Sehelai Surat Kelam - cerpen Sahabat

  
Sehelai Surat Kelam
             Silau.
             Sinar itu begitu terang, menelusup ke dalam kamar  tidurku, menerobos masuk. Mataku mengerjap, berusaha membuka walau hanya sebelah. Sesosok bayang hitam berbalik kearahku. Sepertinya ia telah sadar bahwa aku terbangun dan terganggu karnanya.
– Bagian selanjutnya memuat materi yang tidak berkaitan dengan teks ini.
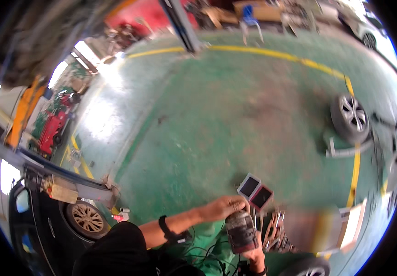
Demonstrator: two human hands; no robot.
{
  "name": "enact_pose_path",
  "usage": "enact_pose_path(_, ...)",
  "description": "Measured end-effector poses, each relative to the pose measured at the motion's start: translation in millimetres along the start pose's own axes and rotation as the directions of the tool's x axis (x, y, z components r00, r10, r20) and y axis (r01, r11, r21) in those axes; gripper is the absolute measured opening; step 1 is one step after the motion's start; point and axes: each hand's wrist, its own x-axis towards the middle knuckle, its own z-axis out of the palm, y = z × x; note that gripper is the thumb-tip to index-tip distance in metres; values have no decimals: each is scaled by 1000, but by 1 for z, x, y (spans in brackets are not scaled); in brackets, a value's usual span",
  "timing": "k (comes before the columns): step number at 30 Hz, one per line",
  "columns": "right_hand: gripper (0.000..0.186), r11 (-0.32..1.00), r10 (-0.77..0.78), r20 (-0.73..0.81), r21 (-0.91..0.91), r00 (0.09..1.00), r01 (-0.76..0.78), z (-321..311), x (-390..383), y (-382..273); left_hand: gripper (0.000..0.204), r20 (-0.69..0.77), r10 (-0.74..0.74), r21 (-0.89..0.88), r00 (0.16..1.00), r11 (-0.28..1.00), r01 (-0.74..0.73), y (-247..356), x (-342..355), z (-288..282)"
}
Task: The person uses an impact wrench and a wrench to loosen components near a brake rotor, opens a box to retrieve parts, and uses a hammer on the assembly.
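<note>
The left hand (pixel 222 208) is gripping the upper end of a part (pixel 241 232), and the right hand (pixel 253 253) is supporting its lower end; both are clamping on this one thing. The part is sitting low in view, right of the middle, above the floor (pixel 194 142). Handling seems to be under way: the lifting is done, while setting down or fitting is not showing. Whatever else is left, I cannot tell. The part is looking roughly cylindrical, dark and worn, with greyish bands and a reddish lower end; blur is hiding finer detail. Tools (pixel 276 231) are lying just to its right, two framed panels (pixel 249 185) are resting just beyond, and farther out a loose wheel (pixel 351 117) is lying at right and a black car (pixel 37 230) is standing at left.
</note>
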Motion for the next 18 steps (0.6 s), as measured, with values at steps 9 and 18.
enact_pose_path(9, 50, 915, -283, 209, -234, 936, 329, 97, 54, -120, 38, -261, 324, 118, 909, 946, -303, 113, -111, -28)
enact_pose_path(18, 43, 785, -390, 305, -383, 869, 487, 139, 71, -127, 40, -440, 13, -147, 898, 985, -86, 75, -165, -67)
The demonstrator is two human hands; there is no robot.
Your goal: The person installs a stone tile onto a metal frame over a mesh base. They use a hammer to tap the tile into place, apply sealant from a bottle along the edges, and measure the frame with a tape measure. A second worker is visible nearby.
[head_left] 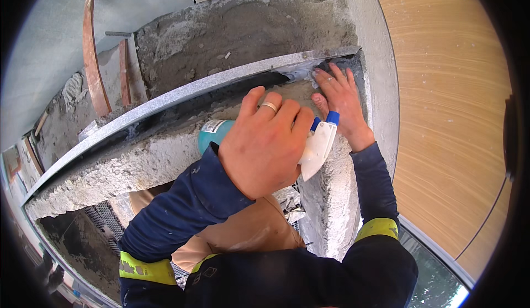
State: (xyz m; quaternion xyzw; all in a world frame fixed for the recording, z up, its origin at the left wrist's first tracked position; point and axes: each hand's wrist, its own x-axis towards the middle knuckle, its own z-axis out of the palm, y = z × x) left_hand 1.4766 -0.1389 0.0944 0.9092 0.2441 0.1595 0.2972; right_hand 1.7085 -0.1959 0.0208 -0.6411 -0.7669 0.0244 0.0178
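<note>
My left hand [268, 142] grips a teal spray bottle [212, 134] with a white trigger head and blue nozzle, held sideways over a rough concrete ledge [132, 167]. My right hand [339, 101] reaches into the right corner of the dark channel behind a speckled pale strip [210, 80]. Its fingers are apart, with the tips at crumpled translucent grey material [301, 73] and the dark corner. The part of the bottle under my left hand is hidden.
A recess of rough grey mortar [237, 23] lies beyond the strip. Wooden battens [91, 54] lean at the upper left. A wood-grain panel [441, 114] stands along the right. My legs [243, 225] show below, between concrete edges, over dark mesh [102, 225].
</note>
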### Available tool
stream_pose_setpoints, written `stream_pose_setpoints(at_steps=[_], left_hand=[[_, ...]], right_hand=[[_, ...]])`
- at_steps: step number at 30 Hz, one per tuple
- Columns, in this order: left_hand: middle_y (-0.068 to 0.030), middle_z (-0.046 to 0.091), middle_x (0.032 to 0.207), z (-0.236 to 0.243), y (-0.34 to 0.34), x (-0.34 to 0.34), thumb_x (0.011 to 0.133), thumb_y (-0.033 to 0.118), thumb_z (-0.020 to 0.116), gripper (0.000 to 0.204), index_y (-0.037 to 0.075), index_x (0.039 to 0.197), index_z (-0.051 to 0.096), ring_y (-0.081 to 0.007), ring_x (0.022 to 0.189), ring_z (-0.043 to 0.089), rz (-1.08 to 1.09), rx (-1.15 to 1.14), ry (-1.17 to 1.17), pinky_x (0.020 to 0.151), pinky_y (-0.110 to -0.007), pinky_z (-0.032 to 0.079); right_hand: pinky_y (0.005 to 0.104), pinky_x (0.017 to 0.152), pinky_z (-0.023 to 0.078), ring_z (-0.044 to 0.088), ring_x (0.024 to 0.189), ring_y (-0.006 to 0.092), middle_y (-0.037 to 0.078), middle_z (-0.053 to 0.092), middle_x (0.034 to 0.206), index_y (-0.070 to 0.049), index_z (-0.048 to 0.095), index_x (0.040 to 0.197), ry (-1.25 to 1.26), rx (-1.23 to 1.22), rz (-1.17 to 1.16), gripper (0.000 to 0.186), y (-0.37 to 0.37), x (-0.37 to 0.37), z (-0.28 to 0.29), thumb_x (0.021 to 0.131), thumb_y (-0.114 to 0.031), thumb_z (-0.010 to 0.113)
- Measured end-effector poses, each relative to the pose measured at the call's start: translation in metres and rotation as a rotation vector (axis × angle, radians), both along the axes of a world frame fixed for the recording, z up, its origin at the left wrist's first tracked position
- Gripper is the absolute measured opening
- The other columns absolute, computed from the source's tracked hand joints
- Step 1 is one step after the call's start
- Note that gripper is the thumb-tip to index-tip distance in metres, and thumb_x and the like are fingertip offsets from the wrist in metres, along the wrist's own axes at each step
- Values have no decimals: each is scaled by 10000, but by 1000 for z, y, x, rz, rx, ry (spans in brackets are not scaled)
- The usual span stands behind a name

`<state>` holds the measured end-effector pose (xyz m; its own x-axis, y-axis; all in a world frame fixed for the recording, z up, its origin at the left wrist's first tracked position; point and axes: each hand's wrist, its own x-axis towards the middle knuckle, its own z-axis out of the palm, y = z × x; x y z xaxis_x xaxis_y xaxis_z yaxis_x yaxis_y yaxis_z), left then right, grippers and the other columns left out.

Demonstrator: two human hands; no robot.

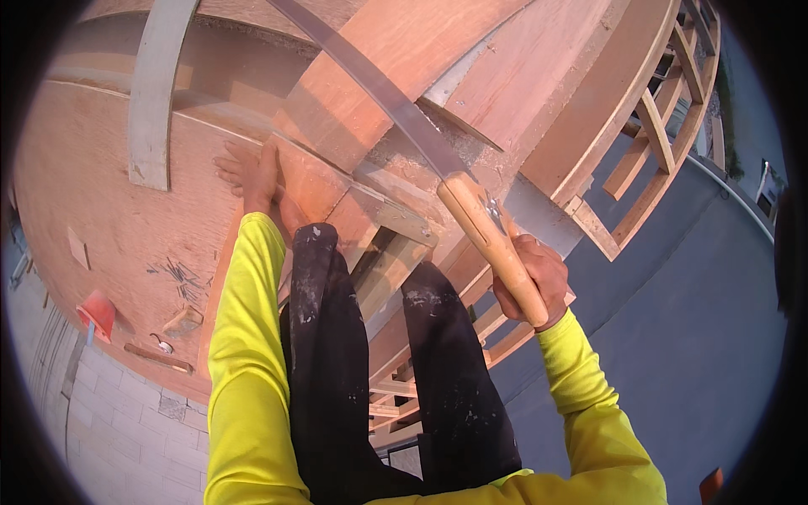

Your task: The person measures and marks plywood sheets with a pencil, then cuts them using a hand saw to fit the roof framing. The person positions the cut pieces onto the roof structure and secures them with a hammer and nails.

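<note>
The right hand (532,282) was wrapped in a full fist around the wooden handle (492,248) of a long hand saw (383,93). The blade ran from the handle toward 11 o'clock, lying across the reddish timber plank (370,93) at the top centre. The angle suggested the teeth bore on the plank's edge, though the contact line was not clearly visible.

The left hand (248,168) lay flat with fingers spread, palm down on the plywood sheet (118,210), at 9 o'clock from the saw handle. Its position beside the plank appeared to serve as a brace for the body and the work.

The person's legs in dark trousers (337,337) straddled the formwork, with open timber framing (656,126) at 2 o'clock and pavement well below.

On the plywood at 8 o'clock lay loose nails (178,276), a small wood offcut (183,320), a hammer (158,355) and a red container (98,311). All lay well apart from the cutting line.
</note>
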<state>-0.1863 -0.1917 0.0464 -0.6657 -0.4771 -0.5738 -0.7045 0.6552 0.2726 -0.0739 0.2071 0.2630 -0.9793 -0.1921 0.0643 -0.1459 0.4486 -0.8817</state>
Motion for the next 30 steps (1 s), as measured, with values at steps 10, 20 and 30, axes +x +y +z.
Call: stream_pose_setpoints(at_steps=[10, 20, 30], left_hand=[[-327, 117, 1644, 20, -17, 81, 969, 439, 567, 830, 12, 1592, 223, -501, 1513, 144, -477, -200, 280, 1196, -633, 123], [-338, 246, 1599, 127, -85, 318, 950, 262, 621, 758, -35, 1557, 280, -485, 1483, 255, -36, -268, 158, 1212, -516, 222], [-316, 263, 1597, 199, -38, 496, 854, 214, 731, 885, -15, 1569, 263, -480, 1464, 285, 111, -317, -101, 1185, -532, 262]], right_hand=[[421, 903, 524, 654, 1044, 343, 146, 667, 1142, -73, 567, 1254, 136, 802, 168, 482, 48, -182, -148, 801, -53, 730], [445, 912, 521, 683, 1054, 374, 247, 693, 1145, 28, 618, 1226, -569, 75, 128, 353, -138, -15, -184, 915, -137, 625], [281, 686, 503, 580, 753, 116, 38, 624, 844, 4, 630, 1004, -875, -289, -407, 249, -205, -27, -178, 900, -186, 752]])
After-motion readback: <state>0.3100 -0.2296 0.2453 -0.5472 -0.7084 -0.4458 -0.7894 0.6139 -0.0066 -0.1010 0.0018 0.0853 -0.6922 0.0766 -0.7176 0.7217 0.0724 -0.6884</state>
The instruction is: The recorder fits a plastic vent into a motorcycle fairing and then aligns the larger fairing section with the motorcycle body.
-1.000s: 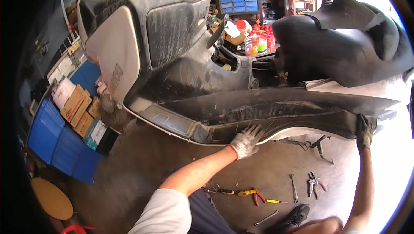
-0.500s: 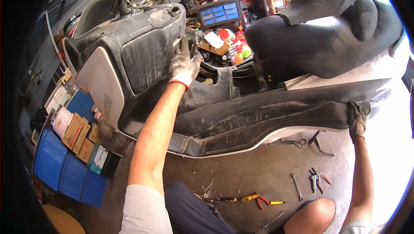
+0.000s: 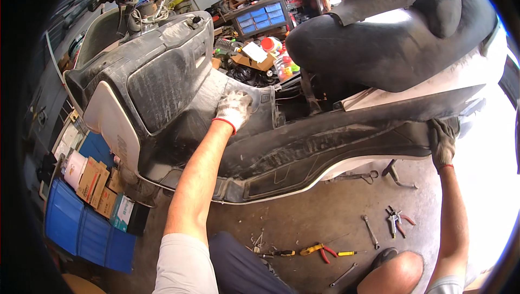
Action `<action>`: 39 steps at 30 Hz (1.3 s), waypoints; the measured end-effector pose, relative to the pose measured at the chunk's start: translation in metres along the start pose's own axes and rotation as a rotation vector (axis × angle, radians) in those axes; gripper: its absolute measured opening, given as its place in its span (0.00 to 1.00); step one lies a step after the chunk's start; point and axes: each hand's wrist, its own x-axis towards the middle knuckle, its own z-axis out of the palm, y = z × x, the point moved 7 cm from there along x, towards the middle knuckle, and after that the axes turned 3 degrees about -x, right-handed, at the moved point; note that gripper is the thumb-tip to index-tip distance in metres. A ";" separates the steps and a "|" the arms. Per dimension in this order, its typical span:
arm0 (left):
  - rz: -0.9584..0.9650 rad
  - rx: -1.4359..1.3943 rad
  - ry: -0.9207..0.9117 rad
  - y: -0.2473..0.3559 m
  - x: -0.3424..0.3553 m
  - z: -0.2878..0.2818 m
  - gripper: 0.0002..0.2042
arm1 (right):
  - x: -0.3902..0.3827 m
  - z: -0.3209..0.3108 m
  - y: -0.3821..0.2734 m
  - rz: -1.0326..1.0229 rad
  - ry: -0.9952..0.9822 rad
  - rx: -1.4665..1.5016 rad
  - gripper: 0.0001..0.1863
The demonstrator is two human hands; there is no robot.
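Observation:
A scooter with black plastic and white body panels stands across the view. My left hand [image 3: 234, 109], in a pale work glove with a red cuff, presses on the black centre panel [image 3: 208, 96] between the front leg shield [image 3: 168, 80] and the seat [image 3: 374, 50]. Its fingers are curled like a fist. Over at the right, my right hand [image 3: 444, 141], in a dirty glove, is wrapped round the rear end of the long black lower side panel [image 3: 346, 164]. Dust covers much of the plastic.
On the concrete floor lie pliers [image 3: 399, 221], a wrench [image 3: 371, 232], red-handled pliers [image 3: 327, 253] and a yellow screwdriver [image 3: 351, 253]. Blue bins [image 3: 84, 223] and cardboard boxes [image 3: 93, 180] stand at left. Behind the scooter sits a drawer cabinet [image 3: 261, 18].
My left hand has come down from beside the leg shield onto the centre panel, its fingers now curled. The opening seen there before is covered. My right hand stays on the side panel.

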 end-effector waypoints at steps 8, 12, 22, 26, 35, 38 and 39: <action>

            “ Ema, udah jam berapa ini? ayo bangun! udah sholat?” pertanyaannya berbaris rapi menunggu jawabanku, bukannya minta maaf, eh nyuruh bangun lagi! Batinku. Aku sudah tak asing lagi dengan gaya bicara dan rutinitasnya membangunkanku setiap pagi selama ia menginap di rumahku saat jadwal liburnya dari salah satu Pondok Pesantren di Balikpapan ini, mengingatkanku sholat shubuh dan banyak lagi. Ia begitu memperlakukanku seperti anak kecil. Entah. Apa karna Ia senang mendikteku atau senang membiarkan lukisan hitam di kantung mataku.
            “ Sar, kamu tau kan semalam aku tidur jam berapa?” tanyaku sedikit sinis.
            “ Ya, aku tau. Tapi kamu harus tetap bangun Ma, kamu belum sholat.” Ia menoleh dan menatapku prihatin.Lagi-lagi itu alasannya membangunkanku. Tak perduli aku sedang letih, pusing, atau ketika sedang sibuk menyelesaikan tugas HTML-ku yang menumpuk ini.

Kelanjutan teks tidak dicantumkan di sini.